TASK DESCRIPTION — In the material below, find the line with "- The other" and the line with "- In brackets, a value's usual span", then output those two lines and every line between them, exactly.
━━━━
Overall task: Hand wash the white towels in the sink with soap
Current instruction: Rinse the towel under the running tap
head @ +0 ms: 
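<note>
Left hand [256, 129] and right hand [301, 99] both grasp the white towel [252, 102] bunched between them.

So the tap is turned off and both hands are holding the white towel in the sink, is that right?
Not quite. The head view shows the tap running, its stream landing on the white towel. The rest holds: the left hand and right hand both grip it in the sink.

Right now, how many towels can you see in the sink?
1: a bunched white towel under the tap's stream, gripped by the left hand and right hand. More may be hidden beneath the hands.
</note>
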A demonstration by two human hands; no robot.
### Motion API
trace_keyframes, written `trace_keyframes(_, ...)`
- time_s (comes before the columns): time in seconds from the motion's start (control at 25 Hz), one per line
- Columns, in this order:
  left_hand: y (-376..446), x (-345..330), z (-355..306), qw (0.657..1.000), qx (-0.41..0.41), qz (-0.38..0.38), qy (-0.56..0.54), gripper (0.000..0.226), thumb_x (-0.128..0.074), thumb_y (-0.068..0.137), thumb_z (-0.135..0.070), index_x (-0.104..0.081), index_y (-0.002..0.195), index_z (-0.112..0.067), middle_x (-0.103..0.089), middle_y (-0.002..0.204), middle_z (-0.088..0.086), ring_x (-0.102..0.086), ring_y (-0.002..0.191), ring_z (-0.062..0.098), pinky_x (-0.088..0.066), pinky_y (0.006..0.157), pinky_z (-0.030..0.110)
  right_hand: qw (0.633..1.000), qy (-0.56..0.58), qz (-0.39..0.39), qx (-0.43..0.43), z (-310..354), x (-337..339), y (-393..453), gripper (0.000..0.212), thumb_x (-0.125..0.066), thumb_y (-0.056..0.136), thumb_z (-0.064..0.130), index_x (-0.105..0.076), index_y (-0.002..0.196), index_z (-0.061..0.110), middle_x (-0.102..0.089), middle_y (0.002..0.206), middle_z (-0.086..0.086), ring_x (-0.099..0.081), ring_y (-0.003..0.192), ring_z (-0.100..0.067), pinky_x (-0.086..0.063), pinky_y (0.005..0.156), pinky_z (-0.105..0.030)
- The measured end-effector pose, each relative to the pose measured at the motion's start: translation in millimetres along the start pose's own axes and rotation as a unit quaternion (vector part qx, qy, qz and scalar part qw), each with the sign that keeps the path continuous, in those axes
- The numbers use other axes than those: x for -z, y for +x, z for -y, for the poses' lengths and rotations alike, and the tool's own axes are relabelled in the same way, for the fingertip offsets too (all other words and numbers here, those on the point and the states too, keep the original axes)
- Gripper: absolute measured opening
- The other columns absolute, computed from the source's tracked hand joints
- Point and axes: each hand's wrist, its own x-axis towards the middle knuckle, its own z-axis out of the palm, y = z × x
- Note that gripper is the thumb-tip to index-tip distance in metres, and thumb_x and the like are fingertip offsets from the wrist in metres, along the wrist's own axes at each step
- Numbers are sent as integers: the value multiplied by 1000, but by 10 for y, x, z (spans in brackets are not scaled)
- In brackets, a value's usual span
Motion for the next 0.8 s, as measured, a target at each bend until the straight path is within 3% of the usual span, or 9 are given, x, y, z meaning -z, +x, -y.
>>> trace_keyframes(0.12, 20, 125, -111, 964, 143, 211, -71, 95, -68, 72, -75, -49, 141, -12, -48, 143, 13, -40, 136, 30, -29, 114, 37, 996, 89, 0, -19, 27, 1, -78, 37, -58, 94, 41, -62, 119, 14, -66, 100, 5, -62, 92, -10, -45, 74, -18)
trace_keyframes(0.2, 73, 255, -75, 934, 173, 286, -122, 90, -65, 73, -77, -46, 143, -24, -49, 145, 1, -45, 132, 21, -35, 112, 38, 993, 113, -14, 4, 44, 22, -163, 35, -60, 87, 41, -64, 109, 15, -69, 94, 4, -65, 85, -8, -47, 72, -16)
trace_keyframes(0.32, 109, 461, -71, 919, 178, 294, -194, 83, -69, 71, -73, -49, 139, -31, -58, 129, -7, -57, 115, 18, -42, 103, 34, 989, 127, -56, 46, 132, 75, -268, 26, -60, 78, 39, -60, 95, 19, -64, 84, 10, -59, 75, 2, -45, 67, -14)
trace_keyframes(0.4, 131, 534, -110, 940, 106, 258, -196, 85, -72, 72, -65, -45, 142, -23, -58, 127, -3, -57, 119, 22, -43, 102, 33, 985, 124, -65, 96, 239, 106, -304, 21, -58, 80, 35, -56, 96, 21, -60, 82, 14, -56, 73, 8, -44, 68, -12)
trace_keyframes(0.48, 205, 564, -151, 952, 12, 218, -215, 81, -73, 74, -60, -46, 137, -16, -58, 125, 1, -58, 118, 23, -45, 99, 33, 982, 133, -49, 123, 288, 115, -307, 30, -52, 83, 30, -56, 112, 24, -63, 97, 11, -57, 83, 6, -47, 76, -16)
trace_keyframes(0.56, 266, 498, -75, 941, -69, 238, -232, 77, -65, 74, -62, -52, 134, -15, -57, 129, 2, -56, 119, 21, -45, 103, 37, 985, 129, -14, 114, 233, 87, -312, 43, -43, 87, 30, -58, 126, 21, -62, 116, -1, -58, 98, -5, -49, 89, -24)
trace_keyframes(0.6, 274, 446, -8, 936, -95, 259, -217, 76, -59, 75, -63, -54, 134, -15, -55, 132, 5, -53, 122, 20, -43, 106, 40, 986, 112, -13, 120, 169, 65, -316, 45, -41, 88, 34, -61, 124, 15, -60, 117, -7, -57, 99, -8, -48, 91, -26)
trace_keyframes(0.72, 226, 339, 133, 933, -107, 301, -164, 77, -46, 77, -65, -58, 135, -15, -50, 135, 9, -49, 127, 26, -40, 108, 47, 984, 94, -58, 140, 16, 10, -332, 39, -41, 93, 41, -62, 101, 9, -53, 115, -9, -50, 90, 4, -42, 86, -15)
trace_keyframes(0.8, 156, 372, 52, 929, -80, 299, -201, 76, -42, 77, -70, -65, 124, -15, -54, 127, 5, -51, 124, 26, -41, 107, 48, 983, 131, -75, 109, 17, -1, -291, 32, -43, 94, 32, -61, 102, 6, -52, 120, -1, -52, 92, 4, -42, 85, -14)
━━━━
YOUR RESPONSE —
- The other columns absolute, computed from the source's tracked hand joints
- Point and axes: each hand's wrist, its own x-axis towards the middle knuckle, its own z-axis out of the palm, y = z × x
- Note that gripper is the thumb-tip to index-tip distance in metres, and thumb_x and the like are fingertip offsets from the wrist in metres, along the wrist's own axes at each step
- Numbers are sent as integers: the value multiplied by 1000, but by 10 for y, x, z (spans in brackets are not scaled)
- In brackets, a value's usual span

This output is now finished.